Modeling and Controlling Many-Core HPC Processors: an Alternative to PID and Moving Average Algorithms
Giovanni Bambini, Alessandro Ottaviano, Christian Conficoni, Andrea Tilli, Luca Benini, Andrea Bartolini
TL;DR
This work tackles dynamic thermal and power management for modern heterogeneous HPC MPSoCs by developing a coupled, multi-variable model that captures power, temperature, voltage, and workload interactions, including actuator non-idealities and exponential leakage. It advances a fuzzy-inspired iterative control policy that replaces traditional PID-based schemes and employs a domain-wise root-finding step to satisfy the $F$–$V$ relationship under shared voltage domains. Through model-in-the-loop and hardware-in-the-loop simulations, the approach achieves up to about a 5× reduction in maximum exceeded temperature and roughly 3.6% faster application runtimes across diverse scenarios, while maintaining robust target compliance and execution progression.

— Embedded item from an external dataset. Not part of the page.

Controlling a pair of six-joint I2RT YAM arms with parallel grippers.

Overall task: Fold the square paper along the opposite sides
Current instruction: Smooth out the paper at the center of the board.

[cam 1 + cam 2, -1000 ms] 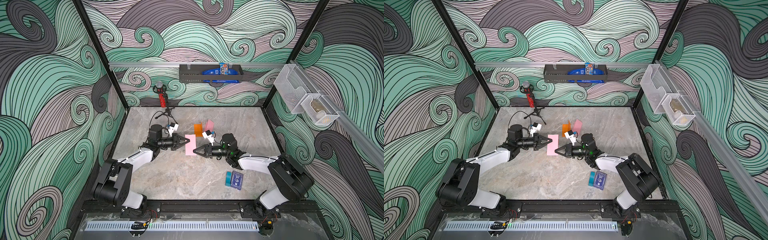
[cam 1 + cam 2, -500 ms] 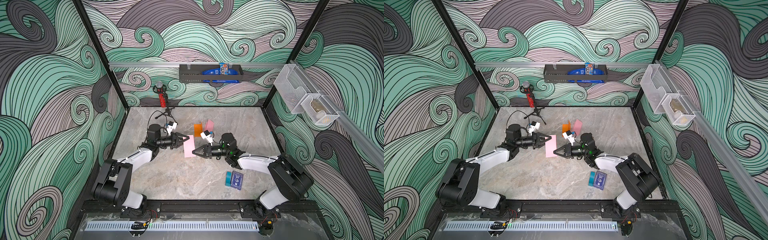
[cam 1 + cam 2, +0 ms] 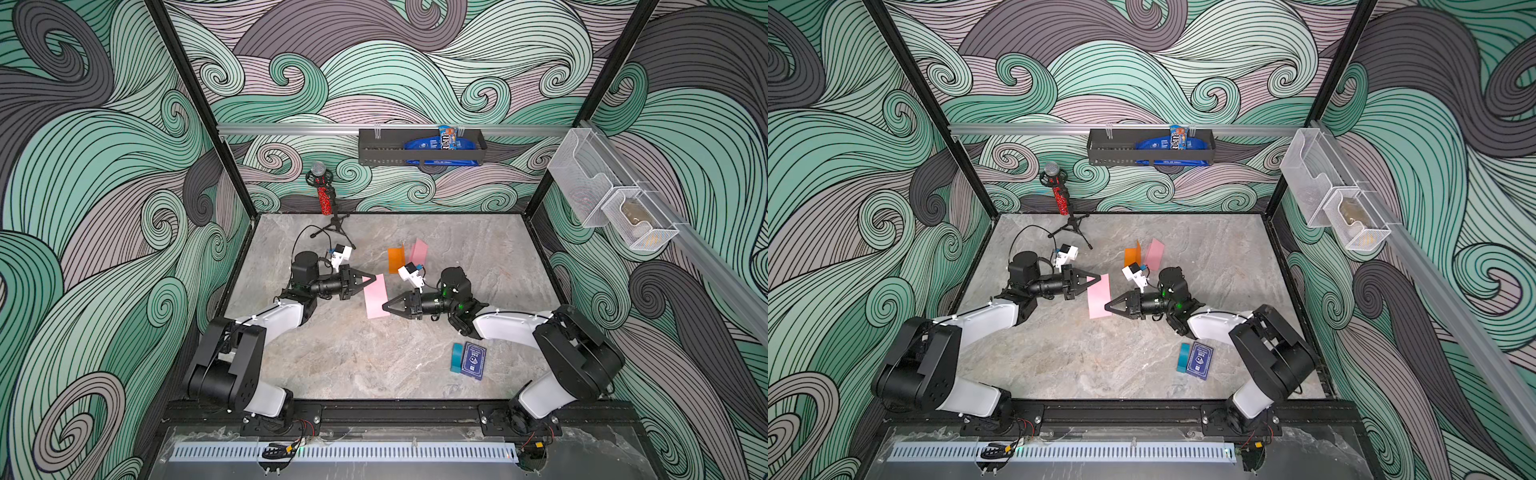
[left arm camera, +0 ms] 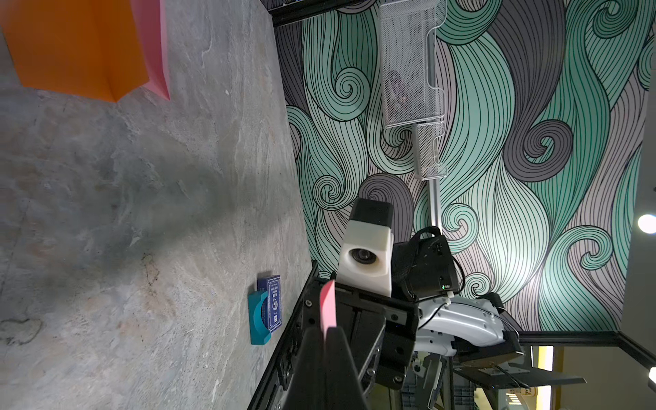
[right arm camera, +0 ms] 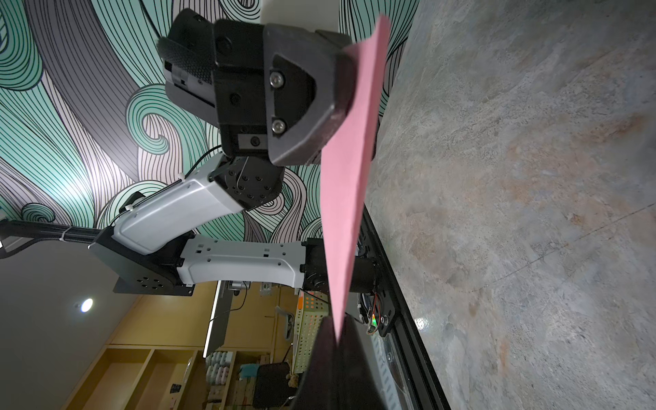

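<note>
Table [image 3: 332,353], centre: pink paper [image 3: 376,296], probably light, limp and easily creased, held above it; best pinched at edges. Left gripper [image 3: 371,277] is closed on its far left edge, right gripper [image 3: 385,308] on its near right corner. Whether it is doubled cannot be made out.

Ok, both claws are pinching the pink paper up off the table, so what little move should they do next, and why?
Probably lower the pink paper onto the table with both arms together. The left gripper and right gripper are shut on opposite ends of it. It looks like a narrow folded strip held clear of the surface, so setting it down seems the natural step.
</note>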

The results establish a practical, open, and scalable framework for joint power–thermal control in large, diverse HPC processors and point to future directions in simplifying power-distribution blocks and exploring predictive methods with accelerator support. This work thus provides a concrete, implementable path toward reliable, high-performance, energy-efficient HPC hardware control in the presence of strong couplings and non-ideal actuators.
Abstract
The race towards performance increase and computing power has led to chips with heterogeneous and complex designs, integrating an ever-growing number of cores on the same monolithic chip or chiplet silicon die. Higher integration density, compounded with the slowdown of technology-driven power reduction, implies that power and thermal management become increasingly relevant. Unfortunately, existing research lacks a detailed analysis and modeling of thermal, power, and electrical coupling effects and how they have to be jointly considered to perform dynamic control of complex and heterogeneous Multi-Processor System on Chips (MPSoCs). To close the gap, in this work, we first provide a detailed thermal and power model targeting a modern High Performance Computing (HPC) MPSoC. We consider real-world coupling effects such as actuators' non-idealities and the exponential relation between the dissipated power, the temperature state, and the voltage level in a single processing element. We analyze how these factors affect the control algorithm behavior and the type of challenges that they pose. Based on the analysis, we propose a thermal capping strategy inspired by Fuzzy control theory to replace the state-of-the-art PID controller, as well as a root-finding iterative method to optimally choose the shared voltage value among cores grouped in the same voltage domain. We evaluate the proposed controller with model-in-the-loop and hardware-in-the-loop co-simulations. We show an improvement over state-of-the-art methods of up to 5x the maximum exceeded temperature while providing an average of 3.56% faster application execution runtime across all the evaluation scenarios.